8. What was the result of this persecution? Do you think Satan would have been happy with his work?




9. When Philip fled Jerusalem, where did he go? What could those who fled NOT help doing? Do you think they were effective?



10. As the result of Philip speaking in Samaria, what event happened? List three things that identified exceptional things were happening in Samaria. Should we be seeing these things happening today when God’s Word is preached?




11. Do you believe that God could use you in a wider capacity than your home church? If so, describe how you think God has spoken to you and where you believe He wants you to go?




12. What did Simon the sorcerer think of himself? Did everyone agree? Did he listen to Philip, and what was the result in Simon’s life?




13. Peter And John were sent from Jerusalem to Samaria. What was their purpose in going? What did they do that changed the lives of the Believers there?




14. What amazed Simon so much after he had been baptised? What did he offer for this ability? What did Peter say to him, and why? What was the result in Simon’s life?




15. Why did Philip leave Samaria? Did he know why he was going when the Angel asked him to go?
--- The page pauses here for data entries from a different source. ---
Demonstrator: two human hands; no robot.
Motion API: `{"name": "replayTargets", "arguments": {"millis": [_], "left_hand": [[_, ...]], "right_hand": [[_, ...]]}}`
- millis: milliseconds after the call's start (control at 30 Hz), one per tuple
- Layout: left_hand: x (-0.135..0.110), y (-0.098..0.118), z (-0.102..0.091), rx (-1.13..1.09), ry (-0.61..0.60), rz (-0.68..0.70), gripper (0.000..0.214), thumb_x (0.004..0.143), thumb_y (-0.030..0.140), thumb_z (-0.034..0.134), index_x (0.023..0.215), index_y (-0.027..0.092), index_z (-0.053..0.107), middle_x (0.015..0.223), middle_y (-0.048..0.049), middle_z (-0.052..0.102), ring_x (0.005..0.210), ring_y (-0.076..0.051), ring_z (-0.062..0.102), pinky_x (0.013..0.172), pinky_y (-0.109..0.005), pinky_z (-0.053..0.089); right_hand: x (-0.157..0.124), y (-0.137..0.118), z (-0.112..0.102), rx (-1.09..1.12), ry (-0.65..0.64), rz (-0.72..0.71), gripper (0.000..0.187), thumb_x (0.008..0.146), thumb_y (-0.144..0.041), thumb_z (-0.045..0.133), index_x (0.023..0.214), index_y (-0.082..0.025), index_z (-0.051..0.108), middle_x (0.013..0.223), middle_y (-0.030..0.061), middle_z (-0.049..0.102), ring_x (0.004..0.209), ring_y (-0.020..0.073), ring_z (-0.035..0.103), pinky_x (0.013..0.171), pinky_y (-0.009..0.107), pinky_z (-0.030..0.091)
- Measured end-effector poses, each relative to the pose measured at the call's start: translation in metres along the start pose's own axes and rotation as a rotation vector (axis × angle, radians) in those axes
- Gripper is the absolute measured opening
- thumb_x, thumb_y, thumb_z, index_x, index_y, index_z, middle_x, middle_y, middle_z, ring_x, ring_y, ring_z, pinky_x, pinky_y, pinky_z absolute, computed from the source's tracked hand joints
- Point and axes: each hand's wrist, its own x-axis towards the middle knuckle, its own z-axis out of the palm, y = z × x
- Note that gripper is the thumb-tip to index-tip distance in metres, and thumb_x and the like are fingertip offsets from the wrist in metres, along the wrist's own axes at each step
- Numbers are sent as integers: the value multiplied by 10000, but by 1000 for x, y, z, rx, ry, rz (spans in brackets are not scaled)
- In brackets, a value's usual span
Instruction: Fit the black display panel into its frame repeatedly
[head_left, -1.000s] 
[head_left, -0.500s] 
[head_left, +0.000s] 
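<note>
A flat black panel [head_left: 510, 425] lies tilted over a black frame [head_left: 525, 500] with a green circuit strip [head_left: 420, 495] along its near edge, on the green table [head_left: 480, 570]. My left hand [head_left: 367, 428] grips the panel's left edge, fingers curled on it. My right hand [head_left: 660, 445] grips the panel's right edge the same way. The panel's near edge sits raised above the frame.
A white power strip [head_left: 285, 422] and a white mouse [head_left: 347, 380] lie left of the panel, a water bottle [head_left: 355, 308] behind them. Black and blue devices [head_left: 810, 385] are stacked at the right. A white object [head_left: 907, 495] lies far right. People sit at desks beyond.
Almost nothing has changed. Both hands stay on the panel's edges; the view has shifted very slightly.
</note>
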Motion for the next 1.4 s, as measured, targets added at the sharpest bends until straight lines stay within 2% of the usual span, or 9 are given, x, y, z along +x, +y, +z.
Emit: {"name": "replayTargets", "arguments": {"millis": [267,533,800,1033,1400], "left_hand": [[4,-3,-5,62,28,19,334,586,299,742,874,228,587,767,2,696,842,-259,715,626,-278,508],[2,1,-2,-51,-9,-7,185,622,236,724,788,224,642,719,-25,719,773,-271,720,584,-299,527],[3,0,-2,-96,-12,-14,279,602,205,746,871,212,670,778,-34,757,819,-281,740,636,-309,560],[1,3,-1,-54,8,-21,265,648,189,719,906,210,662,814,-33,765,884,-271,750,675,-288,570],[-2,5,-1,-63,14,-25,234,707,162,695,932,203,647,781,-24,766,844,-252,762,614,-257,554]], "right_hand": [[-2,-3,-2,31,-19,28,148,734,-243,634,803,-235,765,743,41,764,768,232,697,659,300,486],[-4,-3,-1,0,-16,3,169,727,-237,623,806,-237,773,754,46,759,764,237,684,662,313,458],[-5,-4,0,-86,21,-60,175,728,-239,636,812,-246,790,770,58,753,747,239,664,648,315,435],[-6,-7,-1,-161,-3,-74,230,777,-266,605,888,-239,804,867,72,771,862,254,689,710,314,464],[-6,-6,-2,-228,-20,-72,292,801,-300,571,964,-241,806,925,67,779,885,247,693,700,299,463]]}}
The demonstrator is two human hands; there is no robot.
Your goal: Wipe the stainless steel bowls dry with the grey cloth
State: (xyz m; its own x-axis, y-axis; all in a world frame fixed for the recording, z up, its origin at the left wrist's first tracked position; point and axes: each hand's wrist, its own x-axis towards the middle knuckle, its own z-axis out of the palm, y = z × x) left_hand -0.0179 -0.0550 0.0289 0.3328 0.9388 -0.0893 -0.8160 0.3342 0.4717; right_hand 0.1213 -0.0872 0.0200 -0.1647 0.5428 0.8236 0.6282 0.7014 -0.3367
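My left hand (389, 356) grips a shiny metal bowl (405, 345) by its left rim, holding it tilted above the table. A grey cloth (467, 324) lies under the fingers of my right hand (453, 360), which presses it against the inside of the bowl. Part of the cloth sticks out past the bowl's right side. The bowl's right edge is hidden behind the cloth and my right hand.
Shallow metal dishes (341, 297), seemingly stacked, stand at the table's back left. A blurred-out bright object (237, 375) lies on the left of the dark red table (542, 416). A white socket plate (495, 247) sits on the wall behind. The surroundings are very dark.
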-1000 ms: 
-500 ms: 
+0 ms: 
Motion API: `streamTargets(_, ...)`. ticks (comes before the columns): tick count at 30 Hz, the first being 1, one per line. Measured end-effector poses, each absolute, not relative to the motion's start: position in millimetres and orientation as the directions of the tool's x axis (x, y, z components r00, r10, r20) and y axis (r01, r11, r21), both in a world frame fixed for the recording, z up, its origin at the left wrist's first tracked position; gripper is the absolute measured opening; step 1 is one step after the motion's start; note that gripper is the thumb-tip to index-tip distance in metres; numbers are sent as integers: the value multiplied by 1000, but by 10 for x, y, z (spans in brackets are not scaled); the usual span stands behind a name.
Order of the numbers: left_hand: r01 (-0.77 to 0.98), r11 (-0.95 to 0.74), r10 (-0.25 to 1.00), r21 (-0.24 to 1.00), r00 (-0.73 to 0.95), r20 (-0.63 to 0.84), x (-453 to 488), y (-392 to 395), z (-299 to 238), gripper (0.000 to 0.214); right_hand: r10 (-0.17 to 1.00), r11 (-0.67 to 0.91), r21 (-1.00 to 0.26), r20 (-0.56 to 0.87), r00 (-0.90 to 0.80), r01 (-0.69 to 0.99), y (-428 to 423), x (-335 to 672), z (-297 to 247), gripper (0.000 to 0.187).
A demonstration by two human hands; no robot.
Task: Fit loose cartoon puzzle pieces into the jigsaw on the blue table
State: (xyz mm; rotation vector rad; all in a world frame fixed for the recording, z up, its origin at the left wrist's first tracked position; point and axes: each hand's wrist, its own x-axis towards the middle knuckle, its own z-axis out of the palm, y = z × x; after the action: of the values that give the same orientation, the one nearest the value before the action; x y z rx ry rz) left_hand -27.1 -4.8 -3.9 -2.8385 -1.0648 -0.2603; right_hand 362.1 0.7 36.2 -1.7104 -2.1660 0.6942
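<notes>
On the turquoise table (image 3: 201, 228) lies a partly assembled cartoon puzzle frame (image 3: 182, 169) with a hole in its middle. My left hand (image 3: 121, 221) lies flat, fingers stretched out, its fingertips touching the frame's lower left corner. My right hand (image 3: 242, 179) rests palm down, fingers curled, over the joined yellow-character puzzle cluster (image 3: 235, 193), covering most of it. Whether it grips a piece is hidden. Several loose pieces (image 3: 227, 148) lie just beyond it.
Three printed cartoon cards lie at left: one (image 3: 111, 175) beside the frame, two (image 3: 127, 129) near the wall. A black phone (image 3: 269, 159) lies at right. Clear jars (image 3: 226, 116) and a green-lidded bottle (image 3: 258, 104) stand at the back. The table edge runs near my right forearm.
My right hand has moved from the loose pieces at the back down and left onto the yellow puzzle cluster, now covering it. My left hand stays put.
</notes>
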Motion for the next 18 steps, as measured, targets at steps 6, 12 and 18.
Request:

Why is obedience important in the life of a Christian?



16. If God asked you to something that was inconvenient, and for which you did not understand the reason, would you do it?



17. Who did Philip eventually meet? Did he expect to meet a famous man? How did Philip advise him?



18. What was the result of Philip’s advice? Was the eunuch happy with the events of the day? How long do you think both men remembered their meeting? Why?